The Atheist Doesn’t Fall Far From the Tree


Being that I often offer my unsolicited opinions both online and in life, it seems only fair that people would offer their unsolicited opinions right back at me. Which is fine. I can take it. And so I recently received a message from a Jewish man, a self-professed atheist, who apparently doesn't like people of my persuasion very much. He described to me the regret that he was feeling due to having sold his house to the Orthodox. What, you ask, is his problem with them? According to this man:

their kids are made to feel guilty for not following every one of the "daily laws" [; this] makes me sick and ashamed to be of the jewish culture. I am relieved to be from an atheist, free-thinking, jewish family.

(To his credit, it should be noted that my online atheist friend did end his message with "Have a Happy Passover", so although he seems to have a strong dislike for Orthodox Jews, at least we know he has a thing for matzah!)

Despite that fact that this man wrote very little, his email actually told me quite a lot. The first thing it told me is that he most likely doesn't personally know anyone who practices Orthodox Judaism. If he did, he would have furnished his message with actual examples of the "guilt ridden" life that Orthodox Jews live. It would have made for a stronger argument.

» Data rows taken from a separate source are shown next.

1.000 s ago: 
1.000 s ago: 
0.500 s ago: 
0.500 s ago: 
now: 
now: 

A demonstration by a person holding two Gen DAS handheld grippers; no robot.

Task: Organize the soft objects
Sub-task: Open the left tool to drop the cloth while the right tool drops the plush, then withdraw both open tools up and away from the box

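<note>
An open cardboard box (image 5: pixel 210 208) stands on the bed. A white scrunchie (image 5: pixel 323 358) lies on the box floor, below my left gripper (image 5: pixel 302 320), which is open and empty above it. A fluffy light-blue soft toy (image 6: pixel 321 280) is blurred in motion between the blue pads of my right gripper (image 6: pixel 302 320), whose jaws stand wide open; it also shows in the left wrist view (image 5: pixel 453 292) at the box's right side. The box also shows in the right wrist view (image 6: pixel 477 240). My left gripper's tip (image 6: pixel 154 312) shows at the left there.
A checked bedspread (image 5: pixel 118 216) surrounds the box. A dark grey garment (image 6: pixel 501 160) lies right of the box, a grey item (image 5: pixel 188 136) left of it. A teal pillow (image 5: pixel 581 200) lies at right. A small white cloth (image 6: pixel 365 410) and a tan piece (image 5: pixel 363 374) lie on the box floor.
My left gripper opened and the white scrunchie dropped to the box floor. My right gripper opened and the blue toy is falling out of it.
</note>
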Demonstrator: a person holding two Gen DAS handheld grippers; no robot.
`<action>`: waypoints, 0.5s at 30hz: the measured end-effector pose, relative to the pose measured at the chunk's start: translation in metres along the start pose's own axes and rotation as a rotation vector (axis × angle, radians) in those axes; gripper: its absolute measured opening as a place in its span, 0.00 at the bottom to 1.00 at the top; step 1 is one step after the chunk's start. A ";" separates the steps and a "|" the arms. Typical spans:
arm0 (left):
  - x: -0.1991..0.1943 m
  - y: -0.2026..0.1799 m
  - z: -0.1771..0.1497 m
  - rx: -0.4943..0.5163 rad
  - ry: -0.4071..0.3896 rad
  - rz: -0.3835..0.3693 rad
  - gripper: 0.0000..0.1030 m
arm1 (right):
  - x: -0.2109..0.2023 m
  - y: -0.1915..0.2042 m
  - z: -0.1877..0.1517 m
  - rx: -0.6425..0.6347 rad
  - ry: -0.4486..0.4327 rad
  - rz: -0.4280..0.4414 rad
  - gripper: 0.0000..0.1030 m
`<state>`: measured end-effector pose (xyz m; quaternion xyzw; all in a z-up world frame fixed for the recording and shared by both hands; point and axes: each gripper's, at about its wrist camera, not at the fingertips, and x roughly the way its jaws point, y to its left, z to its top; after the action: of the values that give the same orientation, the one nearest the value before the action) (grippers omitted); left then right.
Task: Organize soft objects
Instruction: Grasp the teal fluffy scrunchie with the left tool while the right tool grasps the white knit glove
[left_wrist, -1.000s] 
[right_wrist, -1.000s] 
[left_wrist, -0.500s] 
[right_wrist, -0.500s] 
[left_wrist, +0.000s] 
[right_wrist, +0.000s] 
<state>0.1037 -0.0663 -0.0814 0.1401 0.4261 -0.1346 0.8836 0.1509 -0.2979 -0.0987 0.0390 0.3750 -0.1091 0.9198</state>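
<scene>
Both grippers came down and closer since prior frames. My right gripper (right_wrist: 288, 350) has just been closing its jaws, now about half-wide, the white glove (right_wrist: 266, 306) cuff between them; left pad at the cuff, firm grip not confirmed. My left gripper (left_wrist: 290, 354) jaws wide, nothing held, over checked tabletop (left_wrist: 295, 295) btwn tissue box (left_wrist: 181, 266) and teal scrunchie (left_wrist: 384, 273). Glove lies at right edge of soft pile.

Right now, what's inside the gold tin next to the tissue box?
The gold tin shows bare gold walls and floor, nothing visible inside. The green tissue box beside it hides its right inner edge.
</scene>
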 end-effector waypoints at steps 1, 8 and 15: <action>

More to the point, guilt has no place in traditional Jewish education. Sure, there are myriad jokes of the Jewish mothers who make their sons feel guilty for never calling. But I've never met a family that motivated their children to observe Judaism based on guilt. Instead, children are taught to perform mitzvos (commandments) through the joy and positivity. (Ironically, the only real guilt that I see in this message comes from the writer himself who describes the sickness and shame he feels from his Jewish culture.)

Another interesting point that can be gleaned from this email is that although the writer criticizes Orthodox Jews for not being the free thinkers that he claims to be (since they end up how their parents raised them), the writer also seems to have ended up how his parents raised him, as he mentions that he's an atheist from "an atheist…family".

Atheism, in general, does not imply too much "free-thinking" to me. It's a philosophy that purports to know everything that there is to know in the universe and then to be certain that God is missing from the equation. Agnosticism is far more of an open-minded outlook which acknowledges that although a person has not detected the Almighty yet, the possibility remains open as there is always more to experience in life.

Maybe my response will have the ability to open up the closed-mind of this free-thinker. Until then, he and I will just have to agree on Passover.